Ma non volevo divagare, anche perché la sensazione che ho provato stasera ha bisogno di essere fissata subito, altrimenti se ne va, diventa evanescente e prima che ciò succeda voglio scriverla, e scrivendola, viverla nuovamente.
Ero rimasta alle sovrapposizione delle mie scarpe con quelle di Mennea, delle mie gambe con quelle di Mennea, del mio corpo con quello di Mennea, ma cosa molto molto più importante, della mia mente con quella di Mennea, perché io sapevo cosa stava provando lui in quei momenti, anche se lui è un campione e io sono nessuno e dico che è e non era un campione, perché i campioni non muoiono mai.
Chi era Pietro Mennea: carriera, curiosità, vita privata e morte ...E nessuno mi venga a dire che si corre per partecipare, perché non è vero. Si corre per vincere, e nel momento stesso in cui si appoggiano i piedi sui blocchi di partenza, sappiamo che comincia l'agone, la lotta, che spinge a dare tutto di se stesso, per riuscire a tagliare per  primo il filo del traguardo. 
Ed è così che è stato tutto un crescendo e mentre lui correva, io correvo e faticavo e soffrivo perché ero lì per vincere e sentivo i miei capelli al vento e il sudore che scendeva lungo la schiena,  e l'impressione di volare fuori dal tempo e dalla mia dimensione. Ed è così che quando lui ha vinto, anch'io ho vinto e mi sono ritrovata ad alzare le braccia allargate in alto e a gettare indietro la testa e a tirare fuori il grido liberatorio della vittoria.

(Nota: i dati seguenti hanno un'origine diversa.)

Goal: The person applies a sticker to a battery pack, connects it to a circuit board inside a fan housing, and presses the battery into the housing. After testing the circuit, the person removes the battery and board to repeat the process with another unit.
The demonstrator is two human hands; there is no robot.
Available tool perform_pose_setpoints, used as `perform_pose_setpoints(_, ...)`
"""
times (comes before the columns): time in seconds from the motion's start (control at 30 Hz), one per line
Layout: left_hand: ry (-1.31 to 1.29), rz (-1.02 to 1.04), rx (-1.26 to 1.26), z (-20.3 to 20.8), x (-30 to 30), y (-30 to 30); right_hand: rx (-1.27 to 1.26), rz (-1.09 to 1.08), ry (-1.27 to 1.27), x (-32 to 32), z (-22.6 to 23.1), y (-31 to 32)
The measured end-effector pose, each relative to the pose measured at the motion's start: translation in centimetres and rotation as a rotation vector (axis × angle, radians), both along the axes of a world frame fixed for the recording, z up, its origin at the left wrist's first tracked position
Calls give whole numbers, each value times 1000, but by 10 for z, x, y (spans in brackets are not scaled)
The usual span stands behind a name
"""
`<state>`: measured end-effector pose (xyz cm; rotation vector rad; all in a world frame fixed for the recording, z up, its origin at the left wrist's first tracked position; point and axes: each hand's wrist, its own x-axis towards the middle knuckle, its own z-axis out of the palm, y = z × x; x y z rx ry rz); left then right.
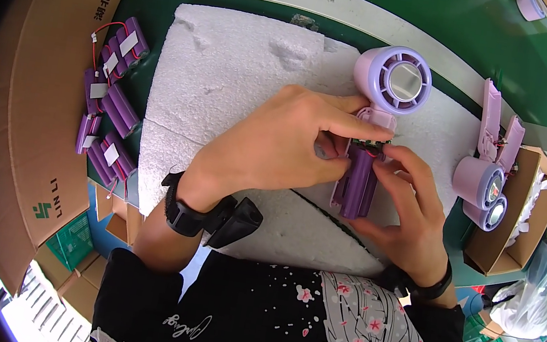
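Note:
A lilac handheld fan (369, 79) lies on the white foam sheet, its round head away from me and its opened handle toward me. A purple battery pack (358, 187) sits in the handle, below a small dark circuit board (368, 144) that my fingers partly cover. My left hand (271, 139) is closed around the upper handle, fingertips at the board. On the other side, my right hand (416, 217) grips the pack, with the thumb near its lower end and the fingertips by the board. Short wires show between board and pack.
Several wired purple battery packs (121, 109) lie to the left, by a large cardboard box (53, 81). Under my work is the foam sheet (229, 86). Opened lilac fans (480, 182) and a small cardboard box (511, 260) stand at right. A person (530, 301) sits farther right.

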<state>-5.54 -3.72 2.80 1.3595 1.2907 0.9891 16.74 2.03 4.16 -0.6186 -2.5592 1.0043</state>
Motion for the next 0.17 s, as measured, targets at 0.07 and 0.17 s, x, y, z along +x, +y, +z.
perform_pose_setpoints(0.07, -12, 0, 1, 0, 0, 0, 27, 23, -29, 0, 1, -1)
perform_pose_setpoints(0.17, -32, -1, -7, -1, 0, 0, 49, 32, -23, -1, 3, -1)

E per un attimo, un meraviglioso attimo sono tornata ad avere diciotto anni.
Subito dopo mi sono ritrovata sbalordita di me stessa, e mi sono girata indietro sulla seggiola, sperando che nessuno mi avesse visto fare quei gesti e quel grido. Mi è andata bene, ma anche ora, mentre scrivo, incurante se lo faccio bene o male, sento dentro di me una grande felicità, anche perché mi sembra che chi scrive non sia la signora dai capelli bianchi che sono diventata nel frattempo e dopo tanta vita, ma la ragazza di allora che vinse i 100 metri piani in un fantastico pomeriggio di giugno.
Ciao ragazza, è stato bellissimo poter essere nuovamente te, anche se solo per brevi attimi.